Heine (2017) describes an explicit cultural psychology that views the person as containing a set of biological potentials interacting with particular situational contexts that constrain and afford the expression of various constellations of traits and patterns of behavior. He says that, unlike much of personality psychology, cultural psychology focuses on the constraints and affordances inherent to the cultural environment that give shape to those biological potentials. Human nature, from this perspective, is seen as emerging from participation in cultural worlds, and of adapting oneself to the imperatives of cultural directives, meaning that our nature is ultimately that of a cultural being.
Heine describes how cultural psychology does not view culture as a super- ficial wrapping of the self, or as a framework within which selves interact, but as something that is intrinsic to the self, so that without culture there is no self, only a biological entity deprived of its potential. Individual selves, from Heine’s perspective, are inextricably grounded in a configuration of consensual understandings and behavioral customs particular to a given cultural and historical context, so that understanding the self requires an understanding of the culture that sustains it. Heine argues, then, that the process of becoming a self is contingent on individuals interacting with, and seizing meanings from, the cultural environment.
Heine warns that the extreme nature of American individualism means that a psychology based on late 20th century American research not only stands the risk of developing models that are particular to that culture, but of developing an understanding of the self that is peculiar in the context of the world’s cultures. Indeed, as Norenzayan and Heine (2017) point out, for the better part of a hundred years, a considerable controversy has raged within anthropology regarding the degree to which psychological and other human universals do, in fact, actually exist independent of the particularities of culture. Arnett (2017), in a provocatively titled The Neglected 95 %, similarly argues that US psychological research focuses too narrowly on Americans, who comprise less than 5 percent of the world’s population, and on perhaps another 7 percent in Western countries.
He asserts that the majority of the world’s population lives in under vastly different conditions, underlying doubts of how representative American psychological research can be, and finds the narrowness of American research to be a consequence of a focus on a philosophy of science that emphasizes fundamental processes and ignores or strips away cultural context.
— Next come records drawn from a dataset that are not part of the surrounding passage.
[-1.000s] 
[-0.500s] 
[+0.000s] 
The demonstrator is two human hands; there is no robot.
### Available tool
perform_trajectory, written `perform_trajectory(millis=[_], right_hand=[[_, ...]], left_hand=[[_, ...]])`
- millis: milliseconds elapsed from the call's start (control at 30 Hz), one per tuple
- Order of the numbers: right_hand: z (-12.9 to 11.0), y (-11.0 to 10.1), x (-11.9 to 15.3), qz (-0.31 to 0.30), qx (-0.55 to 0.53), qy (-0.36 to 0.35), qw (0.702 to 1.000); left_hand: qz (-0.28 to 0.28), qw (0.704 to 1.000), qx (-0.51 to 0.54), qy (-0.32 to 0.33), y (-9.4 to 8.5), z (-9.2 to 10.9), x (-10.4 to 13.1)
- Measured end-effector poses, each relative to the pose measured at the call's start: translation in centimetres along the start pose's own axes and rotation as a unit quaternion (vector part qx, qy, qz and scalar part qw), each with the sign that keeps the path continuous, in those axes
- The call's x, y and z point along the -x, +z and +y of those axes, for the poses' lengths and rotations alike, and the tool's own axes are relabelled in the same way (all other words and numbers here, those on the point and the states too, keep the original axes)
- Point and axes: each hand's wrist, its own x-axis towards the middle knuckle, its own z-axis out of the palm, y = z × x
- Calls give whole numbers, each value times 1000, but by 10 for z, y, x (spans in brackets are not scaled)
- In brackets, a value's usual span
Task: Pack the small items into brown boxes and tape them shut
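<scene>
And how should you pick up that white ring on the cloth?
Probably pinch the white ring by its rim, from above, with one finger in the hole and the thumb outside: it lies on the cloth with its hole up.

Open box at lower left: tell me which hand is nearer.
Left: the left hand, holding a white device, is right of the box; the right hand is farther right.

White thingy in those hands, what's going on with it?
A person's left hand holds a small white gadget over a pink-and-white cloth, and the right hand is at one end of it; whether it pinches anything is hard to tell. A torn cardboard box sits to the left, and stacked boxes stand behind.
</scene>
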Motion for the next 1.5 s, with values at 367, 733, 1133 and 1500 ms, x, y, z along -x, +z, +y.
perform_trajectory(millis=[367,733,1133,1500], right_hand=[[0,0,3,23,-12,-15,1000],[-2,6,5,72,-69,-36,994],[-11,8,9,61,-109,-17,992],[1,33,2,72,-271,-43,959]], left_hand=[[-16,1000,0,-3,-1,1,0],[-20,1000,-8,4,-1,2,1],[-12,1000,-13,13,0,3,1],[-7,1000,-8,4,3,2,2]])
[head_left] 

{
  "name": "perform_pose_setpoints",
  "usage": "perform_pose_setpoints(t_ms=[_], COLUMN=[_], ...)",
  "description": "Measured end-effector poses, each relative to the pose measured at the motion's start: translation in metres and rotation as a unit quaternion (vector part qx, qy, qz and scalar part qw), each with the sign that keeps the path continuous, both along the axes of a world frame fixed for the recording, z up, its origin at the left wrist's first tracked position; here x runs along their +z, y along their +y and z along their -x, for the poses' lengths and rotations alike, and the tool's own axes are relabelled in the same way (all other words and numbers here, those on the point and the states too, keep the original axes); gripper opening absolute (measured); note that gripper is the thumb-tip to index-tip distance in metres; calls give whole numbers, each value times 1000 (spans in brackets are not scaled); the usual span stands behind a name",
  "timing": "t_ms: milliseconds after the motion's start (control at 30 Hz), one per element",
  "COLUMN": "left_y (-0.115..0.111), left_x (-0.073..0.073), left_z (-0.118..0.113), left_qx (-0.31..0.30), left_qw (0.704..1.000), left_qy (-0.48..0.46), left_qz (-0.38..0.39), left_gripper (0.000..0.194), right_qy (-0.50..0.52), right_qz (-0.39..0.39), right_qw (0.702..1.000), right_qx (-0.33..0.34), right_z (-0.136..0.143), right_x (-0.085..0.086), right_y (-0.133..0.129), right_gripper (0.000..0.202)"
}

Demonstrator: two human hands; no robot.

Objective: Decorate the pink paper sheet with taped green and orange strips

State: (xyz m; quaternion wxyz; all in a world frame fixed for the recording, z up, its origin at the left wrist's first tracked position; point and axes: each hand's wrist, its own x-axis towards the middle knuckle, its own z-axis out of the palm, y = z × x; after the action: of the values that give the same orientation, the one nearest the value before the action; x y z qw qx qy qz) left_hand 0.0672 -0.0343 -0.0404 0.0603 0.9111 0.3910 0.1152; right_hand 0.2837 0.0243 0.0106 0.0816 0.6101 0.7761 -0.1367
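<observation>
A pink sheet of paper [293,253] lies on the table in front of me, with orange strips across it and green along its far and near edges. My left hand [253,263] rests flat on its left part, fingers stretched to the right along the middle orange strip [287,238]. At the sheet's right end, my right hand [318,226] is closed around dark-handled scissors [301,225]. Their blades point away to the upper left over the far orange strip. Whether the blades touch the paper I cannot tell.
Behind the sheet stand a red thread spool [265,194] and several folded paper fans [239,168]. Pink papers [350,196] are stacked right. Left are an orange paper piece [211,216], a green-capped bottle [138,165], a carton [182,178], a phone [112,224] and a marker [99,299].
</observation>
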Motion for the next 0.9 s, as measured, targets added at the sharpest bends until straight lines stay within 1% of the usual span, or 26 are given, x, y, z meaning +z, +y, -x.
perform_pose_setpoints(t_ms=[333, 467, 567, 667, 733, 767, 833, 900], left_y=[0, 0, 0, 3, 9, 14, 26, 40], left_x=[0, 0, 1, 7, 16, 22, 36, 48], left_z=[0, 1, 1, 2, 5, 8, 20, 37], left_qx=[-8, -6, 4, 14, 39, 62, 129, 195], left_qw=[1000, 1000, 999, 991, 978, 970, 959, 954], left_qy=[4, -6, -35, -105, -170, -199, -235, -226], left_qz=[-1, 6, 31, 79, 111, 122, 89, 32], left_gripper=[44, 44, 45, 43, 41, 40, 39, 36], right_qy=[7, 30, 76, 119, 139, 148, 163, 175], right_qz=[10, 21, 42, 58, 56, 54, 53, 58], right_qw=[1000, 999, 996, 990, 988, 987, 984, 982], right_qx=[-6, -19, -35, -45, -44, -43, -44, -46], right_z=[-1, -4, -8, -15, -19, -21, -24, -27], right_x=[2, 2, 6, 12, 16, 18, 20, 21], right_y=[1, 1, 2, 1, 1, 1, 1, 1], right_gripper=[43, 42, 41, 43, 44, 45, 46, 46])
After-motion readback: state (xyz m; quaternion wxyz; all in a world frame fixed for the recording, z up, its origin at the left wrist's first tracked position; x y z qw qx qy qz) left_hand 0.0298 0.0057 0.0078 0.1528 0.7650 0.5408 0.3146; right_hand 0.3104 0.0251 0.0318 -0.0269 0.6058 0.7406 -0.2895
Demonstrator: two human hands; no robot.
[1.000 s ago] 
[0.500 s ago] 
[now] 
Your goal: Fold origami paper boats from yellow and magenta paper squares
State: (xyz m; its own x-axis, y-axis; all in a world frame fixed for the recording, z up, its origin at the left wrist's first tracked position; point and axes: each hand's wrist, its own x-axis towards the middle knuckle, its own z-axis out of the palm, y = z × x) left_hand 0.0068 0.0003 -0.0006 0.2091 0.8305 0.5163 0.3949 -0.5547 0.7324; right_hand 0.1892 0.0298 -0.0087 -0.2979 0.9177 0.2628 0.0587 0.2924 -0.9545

Henrich et al. (2017), in a wide-ranging review, extend the considerations of Norenzayan and Heine, finding that Western, educated, industrialized and democratic (WEIRD) subjects, across domains of visual perception, fairness, categorization, spatial cognition, memory, moral reasoning, and self-concepts, constitute frequent outliers compared with the rest of the species.
They conclude that addressing questions of human psychology will require tapping broader subject pools. As Durham (1991) and Richerson and Boyd (2017) explore at some length, humans are endowed with two distinct but interacting heritage systems: genes and culture. Durham (1991), for example, writes that genes and culture constitute two distinct but interacting systems of information inheritance within human populations and information of both kinds has influence, actual or potential, over behaviors, which creates a real and unambiguous symmetry between genes and phenotypes on the one hand, and culture and phenotypes on the other.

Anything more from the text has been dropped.